朝晴れエッセー

溢れる涙・3月16日

東日本大震災後の5月初旬、東北のとある港町に復興応援のため、部下数人とともに赴いた。

港を望む峠を越えた瞬間絶句した。

テレビ放映の津波のすさまじさには圧倒されたものの、それは画面の大きさでしかなかった。実際の光景は言語に尽くしがたい凄愴(せいそう)なものであった。廃虚と化した文明とも見まがうほどだった。

私たちの任務は被災者の行政相談対応や海岸線の巡回だった。昼はただ、瓦礫(がれき)の山の一帯であったが、夜ともなると漆黒の闇の中、一点の灯りも道もない。

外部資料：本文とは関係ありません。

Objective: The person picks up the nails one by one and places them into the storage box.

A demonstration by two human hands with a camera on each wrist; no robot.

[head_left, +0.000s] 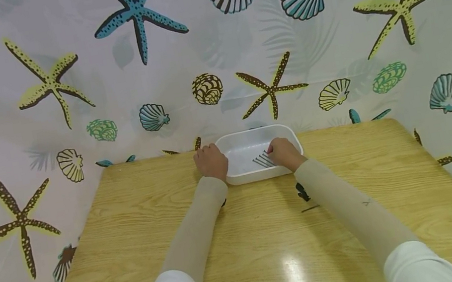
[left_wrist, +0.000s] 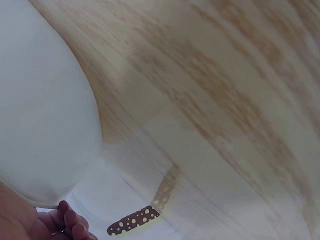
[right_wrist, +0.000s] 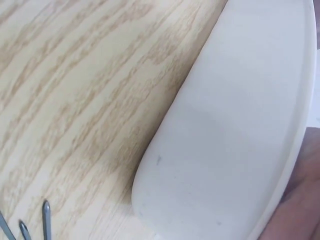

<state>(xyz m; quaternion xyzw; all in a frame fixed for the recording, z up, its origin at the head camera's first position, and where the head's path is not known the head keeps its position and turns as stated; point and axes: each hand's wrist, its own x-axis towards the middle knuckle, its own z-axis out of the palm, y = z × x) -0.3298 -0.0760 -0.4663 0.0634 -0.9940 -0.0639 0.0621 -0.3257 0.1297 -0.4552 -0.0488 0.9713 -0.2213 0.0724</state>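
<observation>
A white plastic tray [head_left: 255, 175] stands at the back of the table. My left hand [head_left: 211, 161] grips its left rim; in the left wrist view, the fingers [left_wrist: 70, 220] curl over the edge. Reaching over the front rim, my right hand [head_left: 284, 153] has its fingertips curled at the end of the rightmost of several thin nails [head_left: 262, 160]. These lie slanted, side by side, on the tray's bottom. Its grip is small in the head view, and the tray's wall [right_wrist: 225, 125] hides most of it in the right wrist view.
A nail [head_left: 309, 208] lies on the wooden table [head_left: 152, 214] beside the right forearm, which covers part of it. In the right wrist view, several nail tips [right_wrist: 46, 215] show on the wood. A patterned curtain [head_left: 208, 38] hangs directly behind the table and tray.
</observation>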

所々瓦礫の山に注意しながらの活動は、車のライトさえのみ込んでしまうようで不気味な世界に迷い込んでしまったような感じさえした。

昼の巡回中、防波堤に立っている私と同年代くらいの男性が目に留まり、注意を促すため声を掛けた。

聞けば、両親と妻子が亡くなり、ひとり生き残ったという。

「俺みたいな者(もん)は、うんといっちゃ」。その計り知れない深い悲しみは誰も受け止めようがない。惻隠(そくいん)の情を抱きつつも返す言葉が見つからなかった。

別れ際にやっと、「健康にはくれぐれも気を付けてくださいね」と伝えると、男性は肩を震わせ、嗚咽(おえつ)をあげて号泣し、溢(あふ)れる涙を拭おうともしなかった。私は何か残酷な宣言をしたような悔恨(かいこん)の念に包まれこの場を後にした。

あれから10年、深い傷は癒えることはないであろうが、あの男性が前向きに活(い)きていることを願ってやまない。